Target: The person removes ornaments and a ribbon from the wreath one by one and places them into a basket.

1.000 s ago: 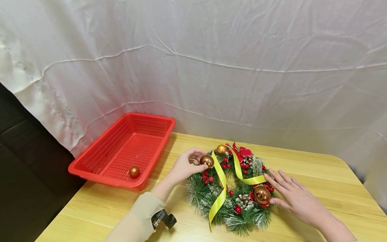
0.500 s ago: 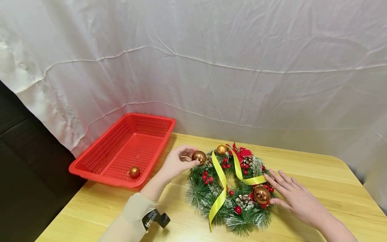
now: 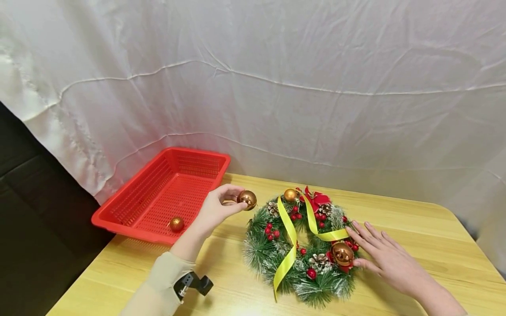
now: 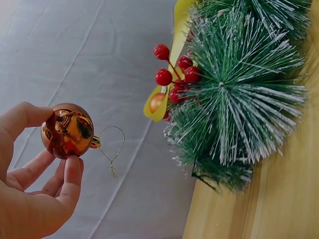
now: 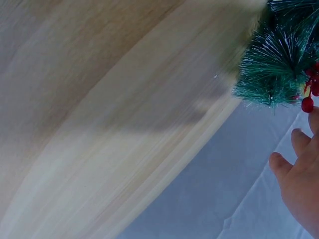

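Note:
Between thumb and fingertips, my left hand [image 3: 218, 205] pinches a shiny copper-coloured bauble [image 3: 247, 200], held apart from the wreath on its left side. In the left wrist view a thin gold hanging loop [image 4: 113, 149] dangles from the bauble's cap. The green Christmas wreath [image 3: 261, 252] lies on the table with a yellow ribbon [image 3: 287, 263] across it, red berries and pine cones. A small gold bauble [image 3: 290, 195] sits at its far side, another copper bauble [image 3: 341, 253] at its right. My right hand [image 3: 389, 259], fingers spread and fairly straight, touches the wreath's right edge.
A red plastic basket [image 3: 158, 239] stands at the table's left, with one glittery gold bauble [image 3: 176, 224] inside. Behind the wooden table [image 3: 427, 232] hangs a pale cloth [image 3: 276, 118]. A dark surface [image 3: 35, 210] lies at far left.
My left hand has drawn the copper bauble away from the wreath, leftward toward the basket, uncovering a pine cone at the wreath's upper left. My right hand and the wreath have stayed put.

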Tool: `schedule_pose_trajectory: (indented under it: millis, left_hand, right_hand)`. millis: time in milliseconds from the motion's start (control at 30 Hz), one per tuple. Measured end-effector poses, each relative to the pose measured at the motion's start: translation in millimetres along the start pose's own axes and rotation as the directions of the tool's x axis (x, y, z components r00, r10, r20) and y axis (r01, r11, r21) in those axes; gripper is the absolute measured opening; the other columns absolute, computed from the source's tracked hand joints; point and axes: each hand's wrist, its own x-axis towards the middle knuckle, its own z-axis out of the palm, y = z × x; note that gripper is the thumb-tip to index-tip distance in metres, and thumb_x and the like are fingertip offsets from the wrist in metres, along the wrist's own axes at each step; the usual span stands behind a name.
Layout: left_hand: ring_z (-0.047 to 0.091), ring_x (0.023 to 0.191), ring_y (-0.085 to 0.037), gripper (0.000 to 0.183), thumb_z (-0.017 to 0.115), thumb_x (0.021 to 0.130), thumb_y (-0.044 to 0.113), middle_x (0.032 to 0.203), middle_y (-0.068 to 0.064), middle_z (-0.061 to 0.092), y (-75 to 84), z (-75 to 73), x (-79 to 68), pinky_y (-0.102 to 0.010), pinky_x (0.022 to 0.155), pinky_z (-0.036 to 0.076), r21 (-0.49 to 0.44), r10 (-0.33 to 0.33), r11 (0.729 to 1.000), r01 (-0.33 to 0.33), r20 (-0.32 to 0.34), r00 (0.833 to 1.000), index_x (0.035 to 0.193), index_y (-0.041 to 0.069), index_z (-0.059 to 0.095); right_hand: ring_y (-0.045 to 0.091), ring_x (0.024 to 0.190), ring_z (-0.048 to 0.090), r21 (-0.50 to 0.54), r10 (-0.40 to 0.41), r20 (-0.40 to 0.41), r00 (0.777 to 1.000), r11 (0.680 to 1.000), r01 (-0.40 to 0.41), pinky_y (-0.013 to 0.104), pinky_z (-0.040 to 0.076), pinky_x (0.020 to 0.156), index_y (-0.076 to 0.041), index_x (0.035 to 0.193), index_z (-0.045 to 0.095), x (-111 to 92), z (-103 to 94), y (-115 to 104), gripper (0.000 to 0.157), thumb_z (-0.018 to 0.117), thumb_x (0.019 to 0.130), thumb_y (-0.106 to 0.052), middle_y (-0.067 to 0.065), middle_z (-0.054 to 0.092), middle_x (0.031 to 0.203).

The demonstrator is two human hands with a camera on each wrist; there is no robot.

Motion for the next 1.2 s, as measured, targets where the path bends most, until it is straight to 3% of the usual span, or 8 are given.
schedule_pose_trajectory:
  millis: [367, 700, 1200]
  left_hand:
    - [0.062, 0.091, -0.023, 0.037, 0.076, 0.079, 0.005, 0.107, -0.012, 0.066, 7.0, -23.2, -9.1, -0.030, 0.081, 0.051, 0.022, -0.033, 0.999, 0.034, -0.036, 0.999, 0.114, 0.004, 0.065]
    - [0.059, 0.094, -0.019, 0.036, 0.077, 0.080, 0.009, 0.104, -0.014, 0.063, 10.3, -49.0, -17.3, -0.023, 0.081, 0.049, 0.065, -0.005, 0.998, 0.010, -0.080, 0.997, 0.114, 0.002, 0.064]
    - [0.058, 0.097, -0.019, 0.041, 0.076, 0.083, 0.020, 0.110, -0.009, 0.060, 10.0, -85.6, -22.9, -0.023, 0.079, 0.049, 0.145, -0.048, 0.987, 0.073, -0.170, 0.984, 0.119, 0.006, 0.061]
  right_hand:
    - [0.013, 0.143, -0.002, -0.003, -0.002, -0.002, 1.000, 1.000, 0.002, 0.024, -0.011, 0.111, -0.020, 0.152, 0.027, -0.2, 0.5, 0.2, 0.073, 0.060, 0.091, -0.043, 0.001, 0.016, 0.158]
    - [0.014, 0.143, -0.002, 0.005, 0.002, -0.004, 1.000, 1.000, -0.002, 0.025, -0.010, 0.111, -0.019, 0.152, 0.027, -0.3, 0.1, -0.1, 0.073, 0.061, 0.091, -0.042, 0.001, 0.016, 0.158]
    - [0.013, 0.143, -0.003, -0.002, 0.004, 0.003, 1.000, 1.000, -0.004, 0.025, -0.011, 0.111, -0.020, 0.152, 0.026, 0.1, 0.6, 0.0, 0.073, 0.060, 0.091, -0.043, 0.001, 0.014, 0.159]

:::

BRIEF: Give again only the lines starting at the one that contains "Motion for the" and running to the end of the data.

RESULT:
Motion for the next 1.2 s, as measured, targets where the path bends most, until it is straight to 3% of the usual span, or 8 are given.
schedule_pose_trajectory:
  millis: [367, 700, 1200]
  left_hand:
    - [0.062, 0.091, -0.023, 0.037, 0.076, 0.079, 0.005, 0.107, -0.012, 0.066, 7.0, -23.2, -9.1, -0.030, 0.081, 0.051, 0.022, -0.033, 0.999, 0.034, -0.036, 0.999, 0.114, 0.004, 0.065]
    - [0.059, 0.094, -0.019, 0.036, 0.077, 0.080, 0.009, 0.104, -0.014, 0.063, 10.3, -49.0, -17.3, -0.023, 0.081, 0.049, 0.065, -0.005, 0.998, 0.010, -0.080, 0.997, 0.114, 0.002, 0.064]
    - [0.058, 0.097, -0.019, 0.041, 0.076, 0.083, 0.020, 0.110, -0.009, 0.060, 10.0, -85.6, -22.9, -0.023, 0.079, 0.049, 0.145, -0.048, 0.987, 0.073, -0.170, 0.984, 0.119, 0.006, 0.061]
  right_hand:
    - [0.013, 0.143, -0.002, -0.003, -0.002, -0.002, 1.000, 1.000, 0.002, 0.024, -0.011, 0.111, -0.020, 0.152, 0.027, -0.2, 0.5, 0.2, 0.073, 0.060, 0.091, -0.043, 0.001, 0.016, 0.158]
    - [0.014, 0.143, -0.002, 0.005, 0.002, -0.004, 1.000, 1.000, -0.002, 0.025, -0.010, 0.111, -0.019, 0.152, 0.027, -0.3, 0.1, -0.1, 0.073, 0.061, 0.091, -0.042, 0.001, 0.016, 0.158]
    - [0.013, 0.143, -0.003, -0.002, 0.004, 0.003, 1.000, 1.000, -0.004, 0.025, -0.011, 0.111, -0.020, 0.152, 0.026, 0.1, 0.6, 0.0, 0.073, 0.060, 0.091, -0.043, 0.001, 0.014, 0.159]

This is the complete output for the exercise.